Then another good way to deal with namespaces with SimpleXML is to use xpath to get your nodes, and register the namespaces using registerXpathNamespace(). Once you register the namespace you can query for nodes in that namespace using SimpleXML->xpath().
January 8th, 2007 at 5:22 pm
Also you may want to cast your atomic SimpleXML element values as strings (or whatever) because as-written, the $articles sub-array elements will be of type SimpleXMLElement. Not sure that you want that later on.
$channel['title'] = (string)$xml->channel->title;
January 18th, 2007 at 5:10 pm
Have you checked out MagpieRSS? ( http://magpierss.sourceforge.net/ )
February 22nd, 2007 at 5:16 pm
hey there, nice work.
i’m using simplexml to get a business bbc newsfeed for a site that i’m working on but for some reason it doesn’t return it by published order… in fact, i can see no logic to the order the items are returned.

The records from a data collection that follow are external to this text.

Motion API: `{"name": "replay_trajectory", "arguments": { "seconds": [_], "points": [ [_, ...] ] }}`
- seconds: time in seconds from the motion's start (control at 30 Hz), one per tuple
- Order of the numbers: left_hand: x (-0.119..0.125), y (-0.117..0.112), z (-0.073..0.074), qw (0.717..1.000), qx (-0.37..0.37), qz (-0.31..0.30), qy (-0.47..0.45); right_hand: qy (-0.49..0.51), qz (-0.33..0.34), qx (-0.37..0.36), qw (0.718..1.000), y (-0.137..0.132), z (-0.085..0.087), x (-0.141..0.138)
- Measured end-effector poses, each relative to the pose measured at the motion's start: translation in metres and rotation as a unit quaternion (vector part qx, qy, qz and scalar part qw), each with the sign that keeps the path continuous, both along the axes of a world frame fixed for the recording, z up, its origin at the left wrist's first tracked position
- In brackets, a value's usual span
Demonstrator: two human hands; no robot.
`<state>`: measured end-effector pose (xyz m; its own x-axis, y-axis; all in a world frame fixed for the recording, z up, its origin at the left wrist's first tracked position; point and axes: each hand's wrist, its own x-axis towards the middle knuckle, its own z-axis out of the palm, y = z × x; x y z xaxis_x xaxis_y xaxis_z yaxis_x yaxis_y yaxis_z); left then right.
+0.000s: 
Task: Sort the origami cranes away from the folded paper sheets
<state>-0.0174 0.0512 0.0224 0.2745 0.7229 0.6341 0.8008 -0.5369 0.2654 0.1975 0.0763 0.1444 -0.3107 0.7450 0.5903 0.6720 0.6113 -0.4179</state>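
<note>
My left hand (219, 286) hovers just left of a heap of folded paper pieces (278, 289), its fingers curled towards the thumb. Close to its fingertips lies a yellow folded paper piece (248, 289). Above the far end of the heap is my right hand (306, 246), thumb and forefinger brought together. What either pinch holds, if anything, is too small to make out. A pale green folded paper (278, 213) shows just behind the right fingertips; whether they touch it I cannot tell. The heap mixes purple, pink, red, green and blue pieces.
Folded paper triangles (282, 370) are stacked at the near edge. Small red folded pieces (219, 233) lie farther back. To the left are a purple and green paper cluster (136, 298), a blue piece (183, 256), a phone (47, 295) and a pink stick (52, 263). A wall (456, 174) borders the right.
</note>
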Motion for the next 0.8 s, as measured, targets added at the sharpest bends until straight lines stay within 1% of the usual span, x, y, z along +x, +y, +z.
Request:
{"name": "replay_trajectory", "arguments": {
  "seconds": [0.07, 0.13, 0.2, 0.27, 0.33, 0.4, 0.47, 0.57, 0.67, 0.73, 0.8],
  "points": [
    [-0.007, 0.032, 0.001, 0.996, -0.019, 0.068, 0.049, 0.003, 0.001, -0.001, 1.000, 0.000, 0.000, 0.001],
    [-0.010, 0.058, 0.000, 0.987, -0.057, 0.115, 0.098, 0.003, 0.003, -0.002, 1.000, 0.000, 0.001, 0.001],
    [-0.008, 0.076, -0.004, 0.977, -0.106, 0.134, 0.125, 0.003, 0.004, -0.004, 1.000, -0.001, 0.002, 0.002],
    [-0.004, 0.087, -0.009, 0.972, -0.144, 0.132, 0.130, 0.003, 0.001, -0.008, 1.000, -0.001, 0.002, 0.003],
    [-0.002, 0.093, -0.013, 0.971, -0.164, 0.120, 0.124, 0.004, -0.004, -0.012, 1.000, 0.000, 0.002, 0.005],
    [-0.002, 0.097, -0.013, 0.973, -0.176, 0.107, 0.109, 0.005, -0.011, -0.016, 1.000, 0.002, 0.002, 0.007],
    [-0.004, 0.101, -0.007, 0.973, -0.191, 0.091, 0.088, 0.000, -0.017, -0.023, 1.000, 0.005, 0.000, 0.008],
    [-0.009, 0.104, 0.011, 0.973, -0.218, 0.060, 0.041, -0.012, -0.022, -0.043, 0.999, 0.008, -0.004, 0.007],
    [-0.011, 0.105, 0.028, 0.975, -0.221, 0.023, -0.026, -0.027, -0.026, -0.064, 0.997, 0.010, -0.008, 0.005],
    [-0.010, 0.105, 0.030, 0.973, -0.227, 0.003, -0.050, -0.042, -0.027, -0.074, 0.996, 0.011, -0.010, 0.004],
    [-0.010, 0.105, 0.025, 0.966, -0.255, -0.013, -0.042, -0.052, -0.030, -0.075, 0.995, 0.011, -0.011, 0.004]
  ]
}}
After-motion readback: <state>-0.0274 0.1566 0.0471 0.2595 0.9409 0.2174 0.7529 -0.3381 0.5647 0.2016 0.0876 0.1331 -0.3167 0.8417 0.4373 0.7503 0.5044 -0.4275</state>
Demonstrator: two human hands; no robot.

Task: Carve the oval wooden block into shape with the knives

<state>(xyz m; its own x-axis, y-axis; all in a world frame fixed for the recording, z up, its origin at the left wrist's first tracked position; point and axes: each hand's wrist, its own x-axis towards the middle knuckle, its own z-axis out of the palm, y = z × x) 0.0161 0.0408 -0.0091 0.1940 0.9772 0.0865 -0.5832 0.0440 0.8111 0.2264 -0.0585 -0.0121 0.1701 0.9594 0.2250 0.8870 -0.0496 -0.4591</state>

i would’ve thought it’d be natural for the rss feed to return the items in published date/time order (chronologically descending).
i can do the ordering myself but want to know if there’s a sweet way of doing it or making the rss return it as desired.
October 27th, 2007 at 12:44 am
Hi
Thank you for this parser. It is really good
The only probllem I have now, it is ugly characters microsoft quotes etc.
for example ““predators— on my page should be “predators”. How to fix it?
Thank you
December 18th, 2007 at 5:26 pm
Great stuff! you helped me a lot with the CDATA “children” !
February 16th, 2008 at 3:27 am
Thanks for the many precious tips. This was pretty useful!
February 17th, 2008 at 12:12 am
Hello,
I don’t understand, i try it there :http://www.spx.be/XML/rss2.php5 but it’s doesn’t show !
Can you understand why ?
Thanks
February 22nd, 2008 at 9:41 pm
This info is very good. Thanks for your works :)
February 25th, 2008 at 1:24 pm
Hi, it’s very useful. Thanks!
February 25th, 2008 at 1:27 pm
Can you use the same code for Atom feed also? I guess not. How do we tweak it to accept atom feed?
February 25th, 2008 at 6:02 pm
An excellent and very useful article, especially with regards to retrieving information from namespaces. Many thanks!
March 16th, 2008 at 3:30 pm
Good work! i It is very usefull. i hope that i understand everything, and Your advice will work:)
April 1st, 2008 at 7:37 am
[...] Using SimpleXML To Parse RSS Feeds [...]
May 10th, 2008 at 5:11 pm
Thanks for the code – it’s been a great help!
Another way to get the CDATA is to load the xml using
$xml = simplexml_load_string($rawFeed, ‘SimpleXMLElement’, LIBXML_NOCDATA);
(PHP >= 5.1.0)
Then you just get the CDATA elements without complications.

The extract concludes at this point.